Ashwell, 2005-Ohio-1928, at ¶ 57-59. See, also, Nicolas,
2005-Ohio-2635.
{¶ 25} We agree with both the Nicolas court, as well as the
Ashwell court, that the commission could reasonably conclude that
the special payment was allocated to the shutdown and holiday,
thereby constituting remuneration for purposes of R.C.
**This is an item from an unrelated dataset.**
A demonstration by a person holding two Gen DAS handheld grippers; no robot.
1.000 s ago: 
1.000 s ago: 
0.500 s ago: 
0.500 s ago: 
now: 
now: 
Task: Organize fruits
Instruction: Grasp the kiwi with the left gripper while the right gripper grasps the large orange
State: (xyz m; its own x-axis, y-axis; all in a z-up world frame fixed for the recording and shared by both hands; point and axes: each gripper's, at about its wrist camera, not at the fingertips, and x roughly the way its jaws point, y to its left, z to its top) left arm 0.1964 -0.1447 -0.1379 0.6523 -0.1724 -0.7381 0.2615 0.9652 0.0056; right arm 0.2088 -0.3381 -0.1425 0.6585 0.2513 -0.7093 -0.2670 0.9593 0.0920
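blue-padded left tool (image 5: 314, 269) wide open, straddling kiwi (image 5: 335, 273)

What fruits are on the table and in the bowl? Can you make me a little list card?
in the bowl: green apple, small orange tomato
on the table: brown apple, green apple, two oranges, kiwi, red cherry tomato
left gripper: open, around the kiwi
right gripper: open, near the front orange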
4141.31(A)(5). Nicolas, supra, at ¶ 28.
{¶ 26} The employees further contend that the special payment
is more like a “‘signing bonus’ paid to strikers and claimants
involuntarily laid off” rather than holiday pay. We find that
this argument lacks merit, as did the courts in Ashwell and
Nicolas. Pursuant to R.C. 4141.01(H)(2) a “bonus” is a form of
remuneration. The payment of a bonus renders an employee, even
one who is laid off, ineligible for benefits because he is not
unemployed. Therefore, the Commission could reasonably find that
the special payment was a bonus. Ashwell, 2005-Ohio-1928, at ¶
53; Nicolas, 2005-Ohio-2635, at ¶ 31.
{¶ 27} Moreover, the employees suggest that we should follow a
Missouri decision – Gen. Motors Corp. v. Buckner (Mo.App.2001), 49
S.W.3d 753. Just as the Ashwell court refused to follow this
case, we too, are not bound to the Buckner holding. Ashwell,
2005-Ohio-1928, at ¶ 64. However, we agree with the following
reasoning set forth in Buckner:
14
We are not compelled, however, to follow decisions from
other jurisdictions. Due to the fact that the types of
statutes involved in the various states are not uniform
but frequently divergent, we do not consider authorities
from other jurisdictions decisive of this matter.
Rather, we interpret our own statutes to determine
whether the special payment was deductible from
unemployment compensation payments. In addition, the
appellate courts * * * reiterated that the
determination of whether wages were paid or payable for
a particular week was a factual determination; and
affirmed their respective boards, because their scope of
review required judicial deference to the boards’
decisions. We, too, defer to our Commission’s decision
regarding the week with respect to which the special
payment was deemed payable.
Id., 49 S.W.3d at 759.
{¶ 28} Therefore, we also defer to the Commission’s decision
and find that its decision was neither unreasonable nor unlawful,
nor against the manifest weight of the evidence. The trial court
erred in reversing the commission’s findings because, from the
record and the evidence, the commission could reasonably find that
the employees received remuneration in the form of holiday pay or
allowance in excess of their weekly unemployment compensation
benefit amount.
{¶ 29} Accordingly, the assignments of error are sustained.
Judgment reversed.
Michael J. Corrigan and Joyce J. George, JJ., concur.
Joyce J. George, J., retired, of the Ninth Appellate
District, sitting by assignment.
APPENDIX
GM’s Assignments of Error:
1. The Common Pleas Court erred by failing to afford
appropriate deference to the decision and findings of the
Ohio Unemployment Compensation Review Commission.
2. The Common Pleas Court erred by concluding that
Claimants were “totally unemployed” during the week at
issue under Ohio Revised Code section 4141.01(M).
ODJFS’s Assignments of Error:
I. The Cuyahoga County Common Pleas Court decision is
contrary to U.S. Supreme and Ohio Supreme Court law that
employees remain in service to their employer during a
temporary layoff thereby rendering them “totally
employed” as described in R.C. 414.01(M) of Ohio’s
Unemployment Act.
II. The Cuyahoga County Common Pleas Court erred in not
deferring to the Review Commission’s factual
determination that when claimants received the one time
special payment, they received remuneration, another
statutory indicator that they were “totally employed.”
III. The Cuyahoga County Common Pleas Court erred in
rejecting the Review Commission’s allocation of the
one time special payment to the week of the July 4, 1998
where the Unemployment Act authorizes such allocation
because the labor agreement was silent as to an
allocation date and the evidence of record demonstrated
that claimants and GM intended that the one time special
payment be allocated to that week.
IV. The Cuyahoga County Common Pleas Court erred in
reversing the Review Commission’s denial of unemployment
benefits to claimants who received remuneration for the
same week they were claiming unemployment benefits as to
the Unemployment Act expressly prohibits double payments.